Among tasks related to intelligent interpretation of remote sensing data, scene classification mainly focuses on the holistic information of the entire scene. Compared with pixel-level or object-based tasks, it involves a richer semantic context, making it more challenging. With the rapid advancement of deep learning, convolutional neural networks (CNNs) have found widespread applications across various domains, and some work has introduced them into scene classification tasks. However, traditional convolution operations involve sliding small convolutional kernels across an image, primarily focusing on local details within a small receptive field. To achieve better modeling of the entire image, the smaller receptive field limits the ability of convolution operation to capture features over a broader range. To this end, we introduce large kernel CNNs into the scene classification task to expand the receptive field of the mode, which allows us to capture comprehensive nonlocal information while still acquiring rich local details. However, in addition to encoding spatial association, the effective information within the feature maps is also strongly channel related.

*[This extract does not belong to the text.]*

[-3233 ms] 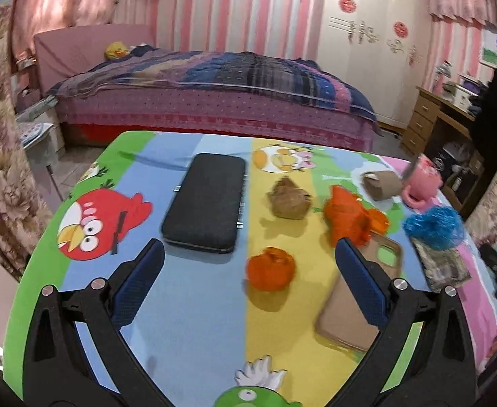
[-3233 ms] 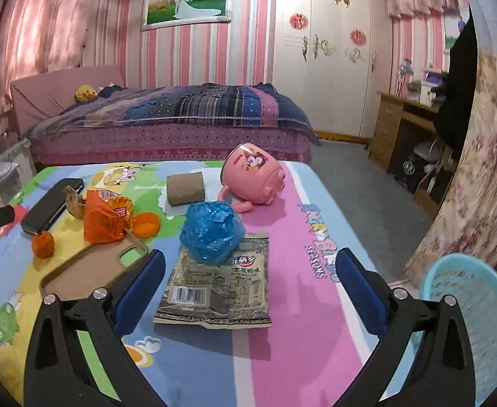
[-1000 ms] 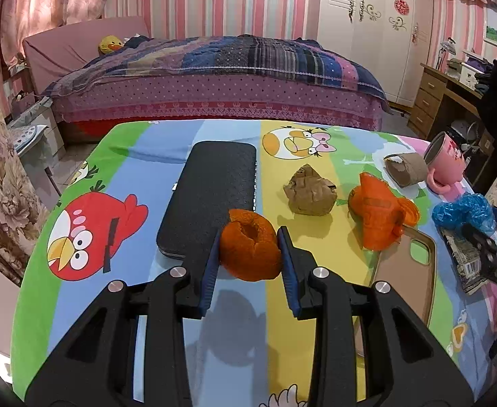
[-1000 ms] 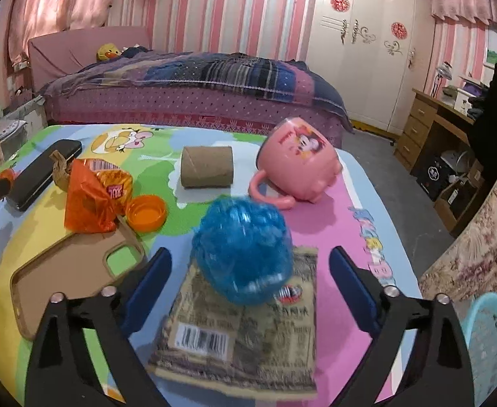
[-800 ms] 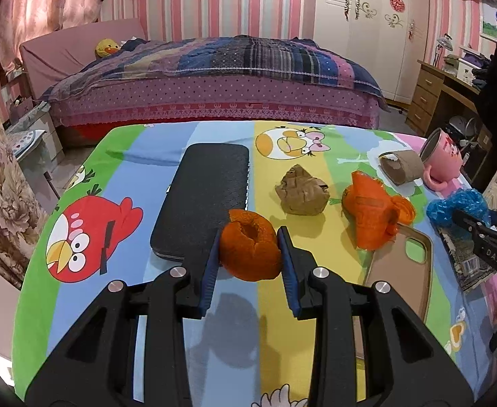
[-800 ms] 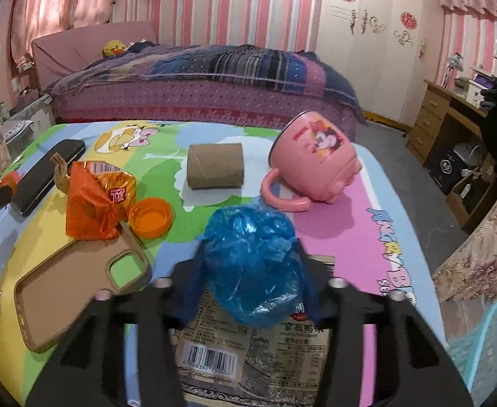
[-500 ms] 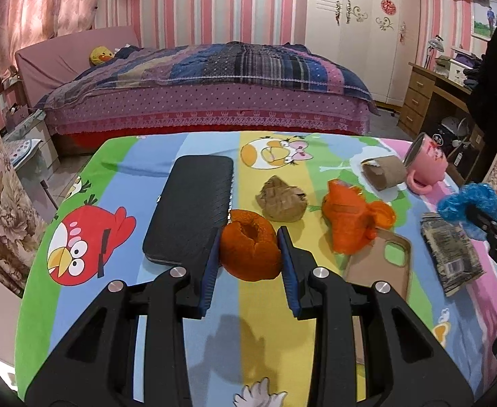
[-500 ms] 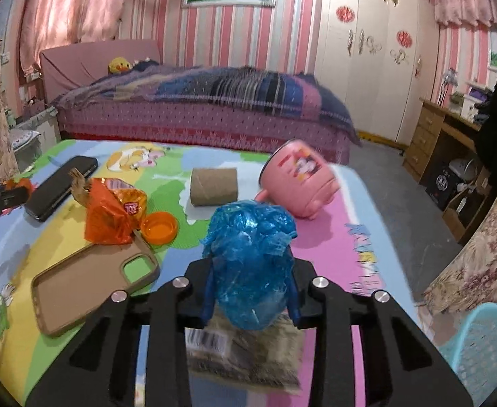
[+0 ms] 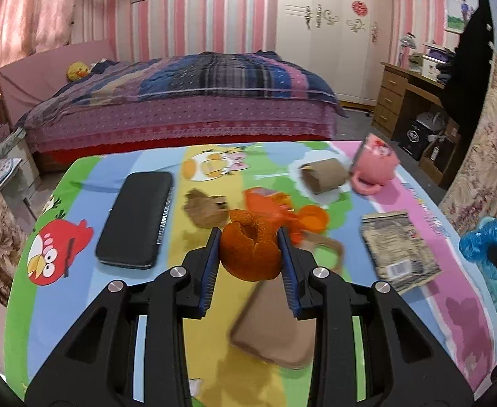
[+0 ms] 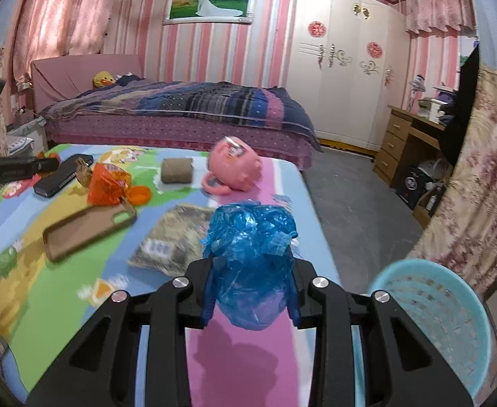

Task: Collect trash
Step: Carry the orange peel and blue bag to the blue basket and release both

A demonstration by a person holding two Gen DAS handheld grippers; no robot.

Therefore, to fully model this channel dependency, a novel channel separation and mixing module has been designed to realize feature correlation in the channel dimension. The combination of them forms a large kernel separable mixed ConvNet, enabling the model to capture effective dependencies of feature maps in both spatial and channel dimensions, thus achieving enhanced feature expression. Extensive experiments conducted on three datasets have also validated the effectiveness of the proposed method.